Berharap bahwa kemacetan dapat langsung dihilangkan adalah mustahil. Lucunya, masyarakat terlalu menuntut pada polisi agar tidak macet, padahal masyakarat tidak berkaca bahwa mereka sendirilah yang membuat kemacetan tersebut.
Coba lihat, setiap masyarakat memiliki kepentingannya masing-masing ketika melaju di jalanan Ibu Kota Jakarta ini. Saling berebut jalan, dan terkadang mengindahkan semua rambu-rambu. Kedua, kendaraan motor dan mobil yang terlalu banyak dijalan secara bersamaan menyebabkan tidak ada batas yang jelas:mana rute untuk kendaraan roda dua dan roda empat. Padahal pada saat ujian pengambilan sim, kita pernah diberikan tes tentang berbagai rambu-rambu dan aturan main di jalanan. Tapi kok sepertinya hal tersebut tidak sama secara nyata dengan dilapangan.
Harapan saya hanya satu. Masyarakat Indonesia ini butuh dididik karakternya.

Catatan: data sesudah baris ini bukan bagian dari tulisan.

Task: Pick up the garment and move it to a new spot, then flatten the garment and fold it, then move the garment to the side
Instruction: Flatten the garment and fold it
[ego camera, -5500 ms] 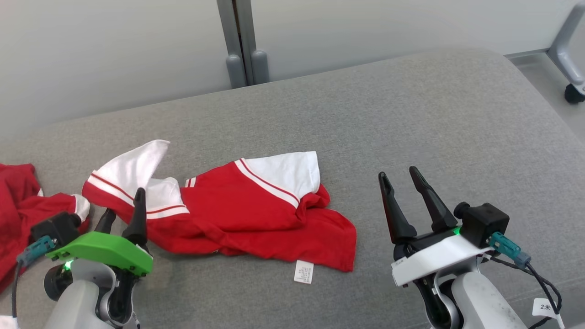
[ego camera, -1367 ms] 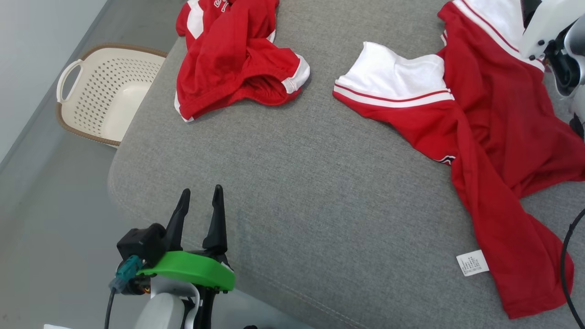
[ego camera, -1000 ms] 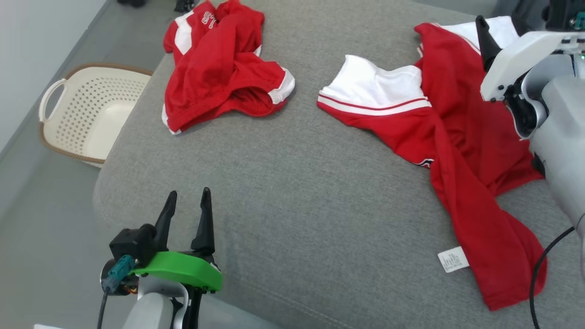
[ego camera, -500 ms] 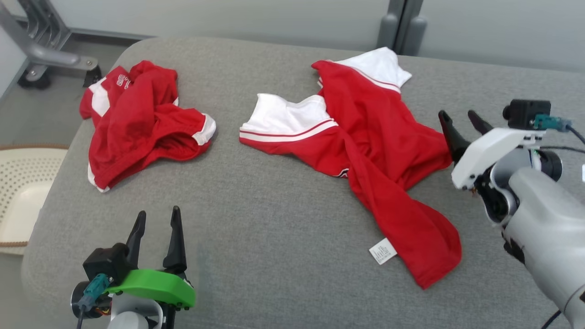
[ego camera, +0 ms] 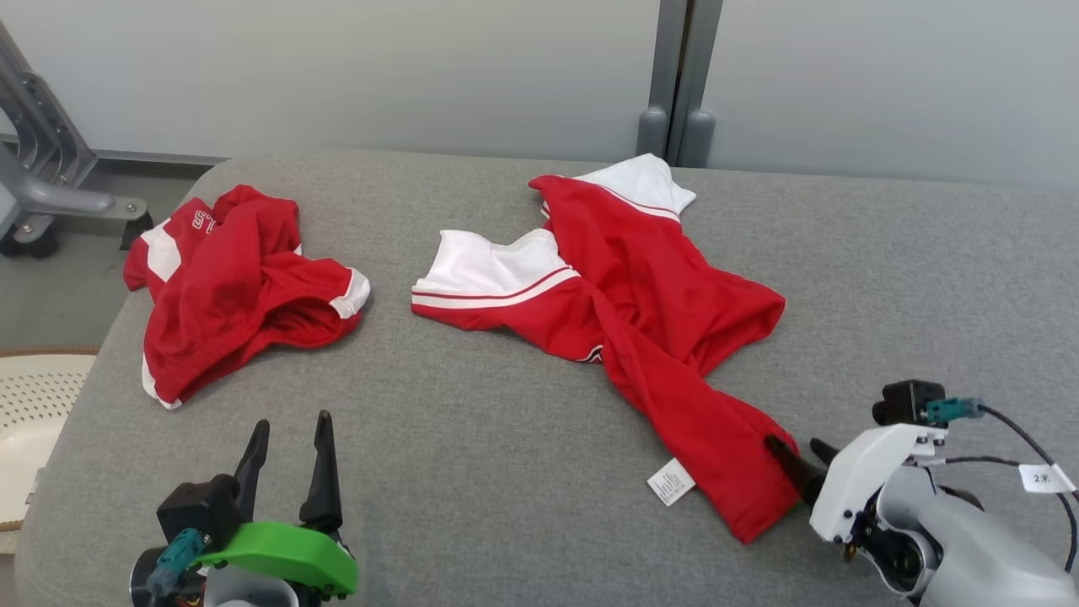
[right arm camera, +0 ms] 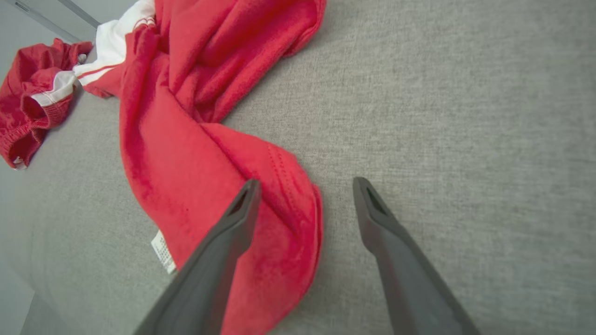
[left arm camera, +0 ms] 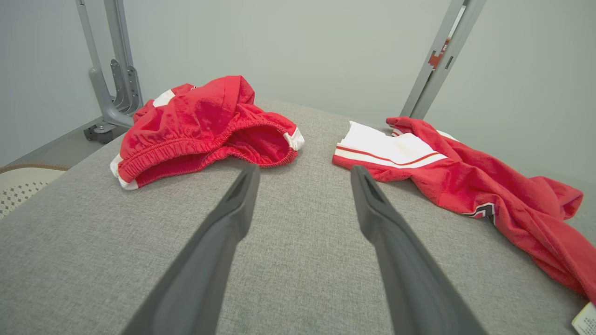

Masyarakat bukan sekadar selesai menerima “sim”sebagai tanda kelulusan dan Selesai! melainkan butuh pemahaman yang lebih mendalam tentang berkendara di jalanan, memahami norma di jalanan, sebab hal ini tidak banyak diajarkan di sekolah selagi mereka masih dini. Hal ini sangat jauh berbeda dengan negara Jerman maupun Singapura. Maka, ide bagus bila Polisi Ditlantas dapat memberikan materi maupun penyuluhan bagi generasi muda di sekolah agar kelak mereka sungguh paham tentang berkendara yang baik. Sebab pendidikan karakter inilah yang kurang saya rasakan ketika mengenyam pendidikan di masa Sekolah dahulu.